Старик Моор. Безжалостное дитя! Ах, но все же мое дитя!
Франц. Мое дитя! Милое, прелестное дитя, которое только о том и думает, как бы поскорее осиротеть. О, когда же вы это поймете! Когда спадет пелена с ваших глаз! Ведь ваша снисходительность позволит ему закоренеть в разврате, ваше потворство послужит ему оправданием. Правда, так вы отведете проклятие, тяготеющее над его головой, но на вас, на вас, отец, падет оно тогда.
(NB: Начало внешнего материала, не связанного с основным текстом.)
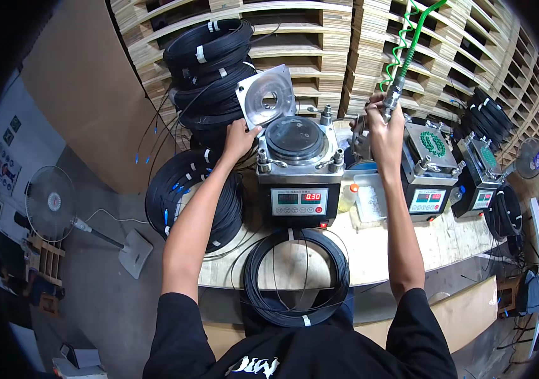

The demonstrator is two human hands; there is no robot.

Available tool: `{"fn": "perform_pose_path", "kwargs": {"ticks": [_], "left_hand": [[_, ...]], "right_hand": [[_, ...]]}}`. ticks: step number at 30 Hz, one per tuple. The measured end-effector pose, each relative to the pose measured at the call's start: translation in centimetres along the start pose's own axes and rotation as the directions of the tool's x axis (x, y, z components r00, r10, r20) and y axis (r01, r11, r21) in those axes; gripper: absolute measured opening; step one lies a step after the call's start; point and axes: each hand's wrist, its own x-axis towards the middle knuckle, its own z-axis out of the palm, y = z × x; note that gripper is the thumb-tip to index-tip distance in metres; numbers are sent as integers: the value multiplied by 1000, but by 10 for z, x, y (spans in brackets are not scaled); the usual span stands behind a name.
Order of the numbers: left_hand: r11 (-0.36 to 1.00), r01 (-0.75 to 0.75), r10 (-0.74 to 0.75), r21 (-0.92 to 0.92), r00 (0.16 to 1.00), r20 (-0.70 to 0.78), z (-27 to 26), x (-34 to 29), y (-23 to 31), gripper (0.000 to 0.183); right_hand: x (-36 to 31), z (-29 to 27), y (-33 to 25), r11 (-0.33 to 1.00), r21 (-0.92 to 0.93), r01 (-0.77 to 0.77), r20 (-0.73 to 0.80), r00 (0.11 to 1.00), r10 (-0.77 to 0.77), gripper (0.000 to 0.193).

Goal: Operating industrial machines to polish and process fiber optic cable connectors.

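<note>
While the left grip (239,140) pinches the lower edge of a square plate (255,101) with a round hole in it, the right grip (384,126) wraps firmly round a metal fitting (394,96) on the end of a green hose (415,42). Held low at its edge, the plate tilts up behind the left side of a machine (298,172), which leaves most of its face bare of fingers. The hose runs up out of view, so it is probably fed from overhead, keeping it off the counter (370,247). Beside it hangs a thin coiled line (396,54), whose loops likely give slack for reaching.

The machine sits between the forearms, facing the person, so its round dark pad (293,136) is within reach of both sides and its display (300,201) can be read from the front.

Nearer the body, a coil of black cable (340,278) overlaps the counter's front edge, banded with white tape, presumably against tangling. More banded coils (209,95) are stacked to the left, apart from the machine. Just right of it stands a small bottle (348,198), probably for quick reach.
</note>
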Motion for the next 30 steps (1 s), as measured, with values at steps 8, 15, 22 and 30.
{"fn": "perform_pose_path", "kwargs": {"ticks": [8, 15, 22, 30], "left_hand": [[983, -45, 10, -175, 981, -192, -4, -3, -9, 26], [853, -501, 521, -147, 801, 295, -17, -7, 90, 37], [766, -643, 473, -9, 554, 685, -2, 17, 89, 39], [202, -947, 620, 250, 321, 716, -4, -4, 115, 20]], "right_hand": [[6, -35, -11, 874, 406, -267, 121, 964, 239, 24], [9, -57, 0, 896, 354, -270, 135, 962, 237, 27], [-13, -51, -1, 865, 367, -342, 206, 937, 283, 22], [-17, -58, -2, 890, 370, -265, 170, 961, 216, 26]]}}
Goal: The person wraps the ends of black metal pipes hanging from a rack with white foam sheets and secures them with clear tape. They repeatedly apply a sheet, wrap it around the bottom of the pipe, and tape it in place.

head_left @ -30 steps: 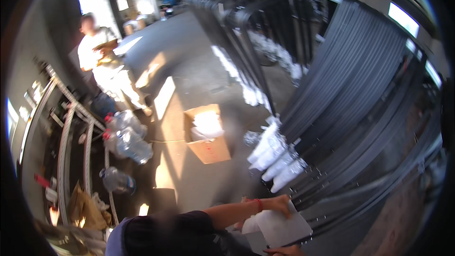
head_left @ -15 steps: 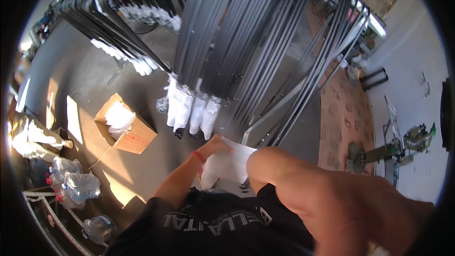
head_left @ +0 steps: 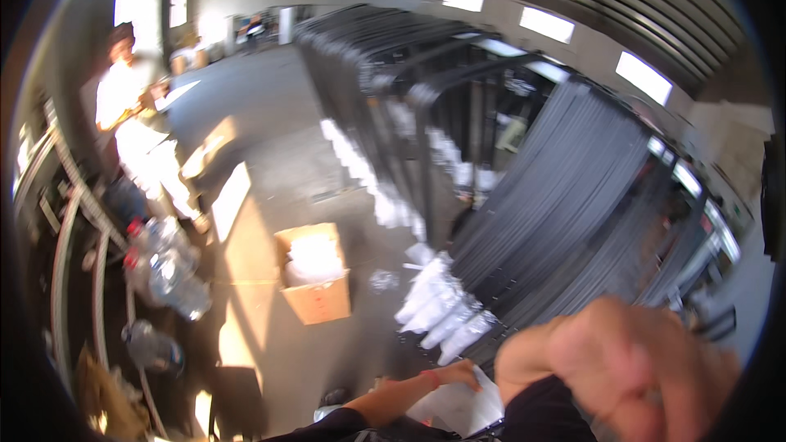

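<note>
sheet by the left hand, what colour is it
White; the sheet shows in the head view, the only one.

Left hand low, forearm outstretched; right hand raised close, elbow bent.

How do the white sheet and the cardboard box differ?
Colour: the sheet is white, the box brown. Shape: the sheet looks thin, while the box is an open container with white contents. Place: the left hand is on the sheet; the box stands on the floor.

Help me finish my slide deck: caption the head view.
Left hand on a white sheet, with an open cardboard box and long dark strips with white-wrapped ends beyond.
</note>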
Старик Моор. Да, ты прав! Мой грех, мой грех!
Франц. Сколько тысяч людей, жадно пивших из чаши наслаждений, искупили свои грехи страданием! И разве телесный недуг, спутник всяких излишеств, — не есть перст божий? Вправе ли человек своей жестокой мягкостью отвращать этот перст? Вправе ли отец навеки погубить залог, врученный ему небом? Подумайте, отец: если вы хоть на время отступитесь от Карла, не будет ли он вынужден исправиться и обратиться на путь истины? Если же он и в великой школе несчастья останется негодяем, тогда горе отцу, потворством и мягкосердечием разрушившему предначертания высшей мудрости! Ну как, отец?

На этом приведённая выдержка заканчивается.